Chute vertigineuse du niveau de lecture en Flandre : il faut agir !

Wouter Duyck est professeur en psychologie cognitive et vice-président de la NVAO, un organisme indépendant d’accréditation des établissements d’enseignement supérieur en Flandre et aux Pays-Bas.

Temps de lecture : 5 minutes Crédit photo :

Photo de frank mckenna sur Unsplash

Auteur
Fabrice Claes
Traducteur Fabrice Claes

Le niveau de lecture des enfants flamands de dix ans est le plus bas d’Europe. Et on n’y fait rien. Wouter Duyck, professeur de psychologie cognitive, appelle à passer à l’action. Il faut mettre fin à toutes les innovations néfastes.

Il était une fois un paquebot qui coulait. Et sur ce paquebot, l’orchestre continuait de jouer. Cet orchestre est devenu le symbole de l’aveuglement face à des problèmes qu’il faut éviter de nier. Aujourd’hui, l’orchestre joue au fond des eaux. Le niveau de lecture des enfants flamands a sombré. Nulle part ailleurs en Europe, les enfants lisent plus mal qu’ici. Et aucun pays n’a coulé plus rapidement.

La cinquième édition de l’enquête Pirls, menée tous les cinq ans, vient d’être publiée. Cette enquête se penche sur le niveau de compréhension à la lecture en quatrième année primaire. Un demi-million d’enfants y participent, dans pas moins de 57 pays. En Flandre, l’enquête a évalué les compétences de près de 7 000 enfants d’environ 200 écoles au printemps 2021.

L’intelligence artificielle, la solution pour booster les compétences en lecture des élèves?

Après l’édition de 2016, j’avais déjà écrit ce billet d’opinion. C’était alors chez nous, en Flandre, que la chute la plus forte avait été observée : il fallait aux enfants de 10 ans une demi-année de plus pour apprendre à lire aussi bien que les enfants de 2006. Une demi-année de retard. Sur pas moins de quatre années d’école primaire, avec des enfants au niveau de développement cérébral identique. C’était déjà hallucinant à l’époque. Et aujourd’hui, qu’observe-t-on ? Nous avons accumulé 4 mois de retard supplémentaires. Les enfants doivent attendre les congés de Pâques de la cinquième primaire pour lire aussi bien que les enfants de 2006 à la fin de la quatrième année. Depuis 2006, aucun pays n’a connu une telle chute. Et il n’y a même plus d’excuses : aucun pays ne fait pire que nous. Les enfants tchèques, bulgares, slovènes et chypriotes lisent mieux que les enfants flamands. Même la France et Malte, moins bien classées que nous il y a cinq ans, nous ont rattrapés.
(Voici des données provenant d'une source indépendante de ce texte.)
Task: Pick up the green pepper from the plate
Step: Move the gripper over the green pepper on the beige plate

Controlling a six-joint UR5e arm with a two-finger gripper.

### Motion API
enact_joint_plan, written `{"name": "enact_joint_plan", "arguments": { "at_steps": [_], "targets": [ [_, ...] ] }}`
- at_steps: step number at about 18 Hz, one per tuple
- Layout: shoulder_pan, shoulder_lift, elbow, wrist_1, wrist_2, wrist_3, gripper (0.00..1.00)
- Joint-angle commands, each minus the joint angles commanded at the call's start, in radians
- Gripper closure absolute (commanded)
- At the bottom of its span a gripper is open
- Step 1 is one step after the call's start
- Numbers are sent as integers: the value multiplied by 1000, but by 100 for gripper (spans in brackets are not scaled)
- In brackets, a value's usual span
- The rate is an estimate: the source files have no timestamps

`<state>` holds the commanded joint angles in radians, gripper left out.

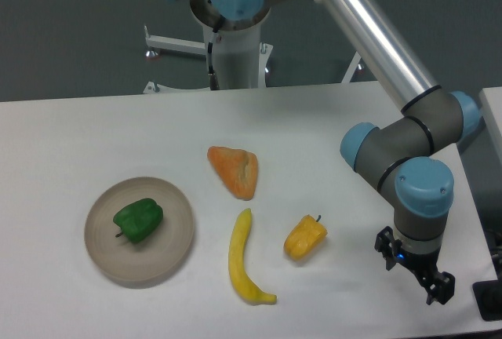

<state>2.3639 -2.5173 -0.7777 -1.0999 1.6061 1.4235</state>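
The green pepper (139,220) is small, glossy and dark green, and lies on the round beige-grey plate (174,249) at the left of the white table. My gripper (414,270) hangs at the far right near the table's front edge, far from the plate. Its dark fingers stand apart with nothing between them, so it is open and empty.
A yellow-orange pepper (305,237) lies right of centre, between the plate and my gripper. A yellow banana (242,259) lies in the front middle. An orange wedge-shaped piece (234,171) lies behind it. The arm's base (235,49) stands at the table's back edge.
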Motion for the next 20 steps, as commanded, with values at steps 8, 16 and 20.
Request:
{"name": "enact_joint_plan", "arguments": {
  "at_steps": [8,16,20],
  "targets": [
    [-40,64,-49,-31,2,-31,0],
    [-150,314,-337,-44,-89,-472,0],
    [-236,457,-549,-29,-140,-618,0]
  ]
}}
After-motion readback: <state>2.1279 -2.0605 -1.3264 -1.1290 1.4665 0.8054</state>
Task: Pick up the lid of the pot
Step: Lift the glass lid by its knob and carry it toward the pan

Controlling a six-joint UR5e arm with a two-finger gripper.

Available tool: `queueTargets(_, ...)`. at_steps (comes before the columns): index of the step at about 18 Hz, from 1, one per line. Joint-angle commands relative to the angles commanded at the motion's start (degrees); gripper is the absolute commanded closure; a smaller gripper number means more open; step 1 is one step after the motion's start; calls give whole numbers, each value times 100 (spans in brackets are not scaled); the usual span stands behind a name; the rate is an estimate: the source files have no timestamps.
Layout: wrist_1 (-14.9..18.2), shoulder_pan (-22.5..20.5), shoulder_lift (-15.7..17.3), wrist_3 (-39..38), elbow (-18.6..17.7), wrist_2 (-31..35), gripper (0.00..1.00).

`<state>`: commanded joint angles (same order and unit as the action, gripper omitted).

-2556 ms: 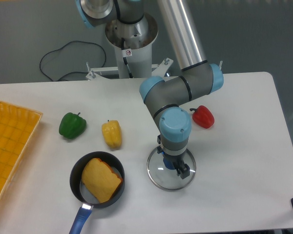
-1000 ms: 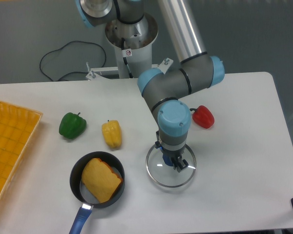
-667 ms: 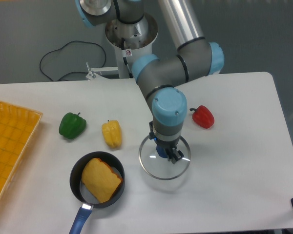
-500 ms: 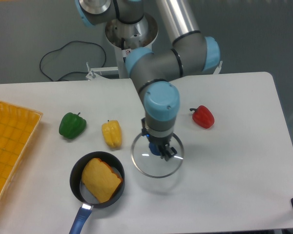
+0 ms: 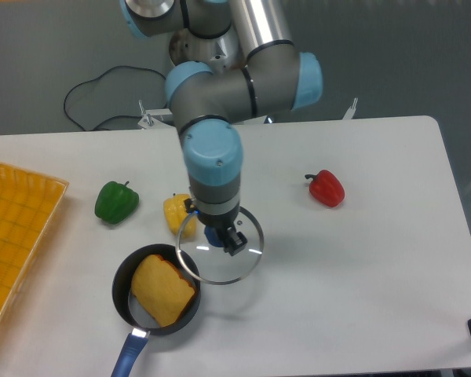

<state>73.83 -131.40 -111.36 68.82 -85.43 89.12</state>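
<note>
The lid [image 5: 221, 265] (gripper [image 5: 213, 224] too) has shifted nearer the pan [image 5: 122, 284].

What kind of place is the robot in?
Probably a robot lab playing kitchen: there's a robot arm, a black pan and a green pepper.

From where I'm standing, the arm [image 5: 212, 153] is all smooth, rounded grey sections, with pale blue round caps [image 5: 307, 78] on the joints. At the far end there's a small white label [image 5: 206, 86] with dark markings too small to read. The gripper [image 5: 212, 224] at the near end has dark fingertips. I can't make out any screws.
</note>
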Motion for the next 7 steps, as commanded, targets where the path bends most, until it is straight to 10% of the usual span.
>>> queueTargets(7,26,35,0,-114,-35,0,56)
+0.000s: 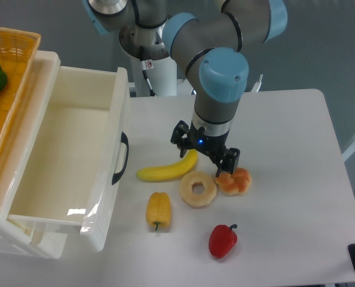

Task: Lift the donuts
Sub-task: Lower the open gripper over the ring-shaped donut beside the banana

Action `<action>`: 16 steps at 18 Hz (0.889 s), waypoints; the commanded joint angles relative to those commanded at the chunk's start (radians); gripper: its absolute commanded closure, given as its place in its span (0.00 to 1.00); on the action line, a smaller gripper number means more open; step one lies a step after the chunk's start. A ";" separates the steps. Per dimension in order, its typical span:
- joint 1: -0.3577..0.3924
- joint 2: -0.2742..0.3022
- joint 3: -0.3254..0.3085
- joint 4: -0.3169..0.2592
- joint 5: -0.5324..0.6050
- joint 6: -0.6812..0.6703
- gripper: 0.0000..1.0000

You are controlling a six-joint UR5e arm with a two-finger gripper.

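The donut (pixel 198 189) is a pale cream ring with a round centre hole. It lies flat on the white table, between the banana and the bun. My gripper (pixel 205 154) hangs just behind and above the donut, over the banana's right end. Its two black fingers (pixel 178 139) stand wide apart and hold nothing. It is open.
A yellow banana (pixel 165 170) lies left of the donut, and an orange-brown knotted bun (pixel 234 181) touches the donut's right side. A yellow pepper (pixel 158 210) and a red pepper (pixel 223 240) lie nearer the front. An open white drawer (pixel 115 149) stands at left under a wicker basket (pixel 16 66).
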 joint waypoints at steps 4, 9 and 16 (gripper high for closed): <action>0.002 -0.003 0.008 0.003 -0.002 0.002 0.00; 0.002 -0.003 -0.006 0.008 -0.002 -0.002 0.00; 0.011 -0.049 -0.043 0.109 -0.002 -0.008 0.00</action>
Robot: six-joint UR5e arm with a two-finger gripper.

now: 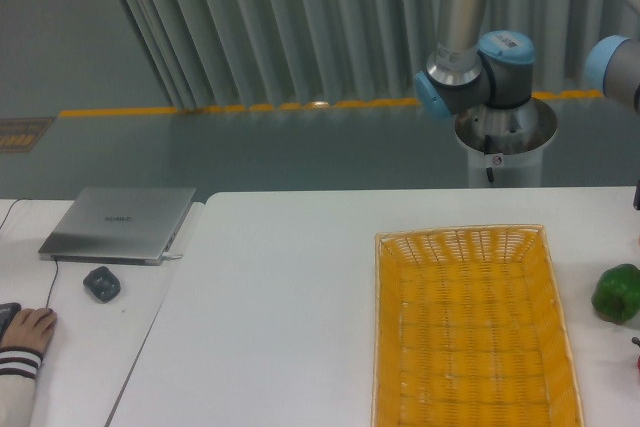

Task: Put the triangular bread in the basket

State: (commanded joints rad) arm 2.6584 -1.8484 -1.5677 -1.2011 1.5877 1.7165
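Observation:
The basket [470, 332] is a large shallow yellow-orange woven rectangle on the right half of the white table, and nothing shows inside it. The triangular bread is out of view. Only the arm's grey and blue base joints [478, 67] show behind the table's far edge, with another blue joint [612, 65] at the right border. The gripper itself is out of the frame to the right. A small dark sliver [637, 197] at the right edge cannot be made out.
A green bell pepper [616, 293] lies right of the basket, with a tiny red bit [636, 342] below it at the frame edge. On a side table at left are a closed grey laptop [120, 224], a dark mouse [101, 283] and a person's hand [28, 329].

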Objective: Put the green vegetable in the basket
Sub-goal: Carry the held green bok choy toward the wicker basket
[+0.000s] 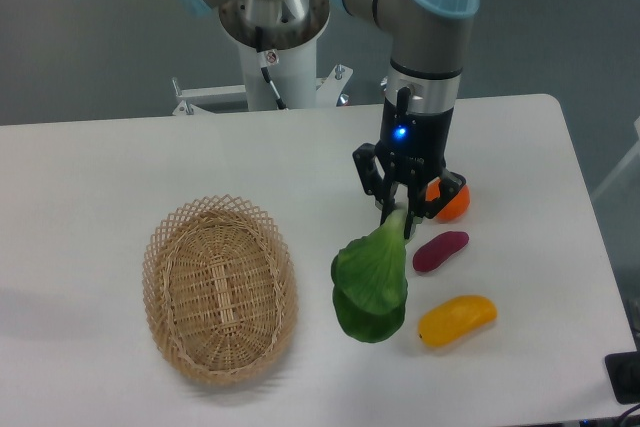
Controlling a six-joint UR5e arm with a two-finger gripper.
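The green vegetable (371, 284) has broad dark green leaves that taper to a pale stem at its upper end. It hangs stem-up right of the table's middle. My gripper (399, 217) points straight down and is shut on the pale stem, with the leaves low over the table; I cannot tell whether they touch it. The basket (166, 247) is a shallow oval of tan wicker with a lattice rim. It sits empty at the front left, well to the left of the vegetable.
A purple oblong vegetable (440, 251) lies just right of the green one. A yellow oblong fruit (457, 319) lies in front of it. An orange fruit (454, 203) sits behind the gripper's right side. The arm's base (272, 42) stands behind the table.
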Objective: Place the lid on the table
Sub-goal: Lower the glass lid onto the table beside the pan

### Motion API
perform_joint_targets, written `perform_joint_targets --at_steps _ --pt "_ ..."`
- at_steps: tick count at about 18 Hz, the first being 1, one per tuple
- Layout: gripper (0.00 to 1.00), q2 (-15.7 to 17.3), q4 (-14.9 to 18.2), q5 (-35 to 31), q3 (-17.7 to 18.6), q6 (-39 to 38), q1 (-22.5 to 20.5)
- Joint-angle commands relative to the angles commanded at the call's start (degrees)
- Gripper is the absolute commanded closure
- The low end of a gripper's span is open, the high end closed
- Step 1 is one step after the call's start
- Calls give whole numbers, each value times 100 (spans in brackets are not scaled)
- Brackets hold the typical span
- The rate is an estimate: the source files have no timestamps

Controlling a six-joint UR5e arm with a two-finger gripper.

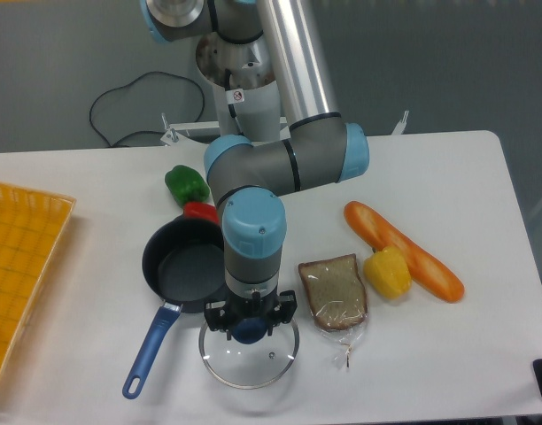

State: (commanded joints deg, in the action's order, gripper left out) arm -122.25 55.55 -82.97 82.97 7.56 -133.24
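The round clear glass lid [250,359] with its thin metal rim sits low over the white table [448,354], just right of the pan's handle and left of the bread. My gripper [251,326] points straight down and is shut on the lid's blue knob [249,332]. Whether the lid's rim touches the tabletop cannot be told from here. The dark frying pan [184,268] with its blue handle [148,351] lies uncovered just up and left of the lid.
A wrapped slice of bread [334,292], a yellow pepper [388,272] and an orange baguette [404,251] lie to the right. A green pepper [184,183] and a red pepper [198,211] sit behind the pan. A yellow-orange gridded tray [19,266] fills the left edge.
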Motion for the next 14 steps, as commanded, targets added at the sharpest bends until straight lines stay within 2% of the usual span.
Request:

Des chiffres qui donnent le tournis

Certes, il y a eu la crise sanitaire. Et la plupart des pays ont connu un recul pendant cette période difficile. Mais quasiment personne n’a reculé autant que nous, si ce n’est la Finlande, considérée comme le Valhalla de l’enseignement, et les Pays-Bas. Dans certains pays, comme l’Angleterre ou la France, la crise n’a presque rien changé. Chez nous, le nombre d’élèves qui n’atteignent même pas le niveau le plus bas a doublé en cinq ans (6 pour cent) et a sextuplé depuis 2006. Près d’un élève sur trois n’atteint pas le niveau de lecture nécessaire pour pouvoir s’engager dans la société. Le nombre d’élèves d’un niveau avancé a diminué de plus de 50 pour cent depuis 2006. Le groupe de « bons lecteurs » a presque diminué de moitié depuis cette même année, pour atteindre 29 pour cent.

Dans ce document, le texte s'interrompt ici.